This article evaluates the performance of MongoDB, PostgreSQL (two versions), and CockroachDB in handling data insertion and querying tasks. The comparison is based on how these databases manage workloads, emphasizing time taken for data insertion and query execution.
Reference GitHub Repository: For further insights into BSON and JSON performance, refer to the BSON-JSON Bakeoff repository.
Test Overview
Insertion Test:
- 10,000 documents with a 4,000-byte (4KB) payload were inserted into an indexed field.
- Two scenarios were tested:
- Payload stored in a single attribute.
- Payload distributed across 200 attributes.
Query Test:
- Queried 10,000 IDs from an indexed array.
Metrics Measured:
- Time taken for each operation.
- Total items retrieved during queries.
Results Summary
Database | Insert Time (1 Attribute) | Insert Time (200 Attributes) | Query Time | Items Found |
---|---|---|---|---|
MongoDB | 2052ms | 1351ms | 10169ms | 99941 |
PostgreSQL 16.3 | 16786ms | 17861ms | 29485ms | 99939 |
PostgreSQL 11.2-YB | 14075ms | 14820ms | 15900ms | 99959 |
CockroachDB | 37648ms | 42455ms | 155116ms | 99963 |
Database-Specific Insights
1. MongoDB
- Strengths:
- Fastest insertion times for both single-attribute and multi-attribute payloads.

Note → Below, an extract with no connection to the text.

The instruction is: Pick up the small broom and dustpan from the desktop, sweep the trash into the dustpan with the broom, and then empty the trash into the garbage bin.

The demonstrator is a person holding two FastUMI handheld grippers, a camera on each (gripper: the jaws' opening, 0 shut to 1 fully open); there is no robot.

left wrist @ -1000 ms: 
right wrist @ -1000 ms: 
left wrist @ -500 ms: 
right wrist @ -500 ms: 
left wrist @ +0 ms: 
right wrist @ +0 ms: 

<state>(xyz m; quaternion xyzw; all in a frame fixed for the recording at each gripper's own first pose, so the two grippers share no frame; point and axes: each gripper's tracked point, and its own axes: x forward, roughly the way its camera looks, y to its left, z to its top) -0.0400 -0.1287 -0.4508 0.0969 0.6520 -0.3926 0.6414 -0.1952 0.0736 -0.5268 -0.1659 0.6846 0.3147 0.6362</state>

- Efficient querying performance with the shortest query time across all databases.
- Weaknesses:
- Slight discrepancies in total items found, likely due to edge-case handling.
- Best Fit:
- Ideal for real-time analytics or IoT applications requiring high throughput and flexible schema designs.
2. PostgreSQL 16.3
- Strengths:
- Reliable performance for transactional workloads.
- Weaknesses:
- Slower insertion and query times compared to MongoDB.
- Best Fit:
- Suitable for enterprise applications requiring strong ACID compliance, such as financial or ERP systems.
3. PostgreSQL 11.2-YB (YugabyteDB Fork)
- Strengths:
- Improved performance compared to PostgreSQL 16.3.
- Balances traditional RDBMS features with better scalability.
- Weaknesses:
- Still slower than MongoDB for high-throughput tasks.
- Best Fit:
- Works well for distributed transactional workloads in multi-node environments.
4. CockroachDB
- Strengths:
- High reliability and consistency in distributed systems.
- Slightly higher total items found, reflecting robust data handling.
- Weaknesses:
- Significantly slower insertion and query times, making it less suitable for high-speed operations.
- Best Fit:
- Preferred for geo-distributed systems requiring fault tolerance and high availability.
Key Observations
Insertion Times:
- MongoDB demonstrates exceptional performance for both single-attribute and multi-attribute insertions.
- CockroachDB lags far behind, with insertion times nearly 18 times that of MongoDB for single-attribute payloads.
Query Times:
- MongoDB outperforms other databases in querying, completing the task in ~10 seconds.
- CockroachDB's querying is the slowest, taking over 2.5 minutes.
Items Found:
- Minor differences in total items found are observed, with CockroachDB slightly ahead.
Recommendations Based on Use Cases
Use Case | Recommended Database | Reason |
---|---|---|
High Write/Read Throughput | MongoDB | Unmatched speed for insertions and queries. |
Transactional Workloads | PostgreSQL 16.3 or 11.2-YB | Strong ACID compliance for transactional systems. |
Scalable Distributed Transactions | PostgreSQL 11.2-YB | Combines ACID compliance with better scalability. |
Geo-Distributed Systems | CockroachDB | High availability and fault tolerance. |
Conclusion
MongoDB is the clear winner for high-throughput, schema-flexible applications, while PostgreSQL variants are better suited for transactional and enterprise applications. CockroachDB excels in distributed systems with strong consistency needs.
Reference: For additional insights on BSON and JSON performance differences, visit the BSON-JSON Bakeoff repository.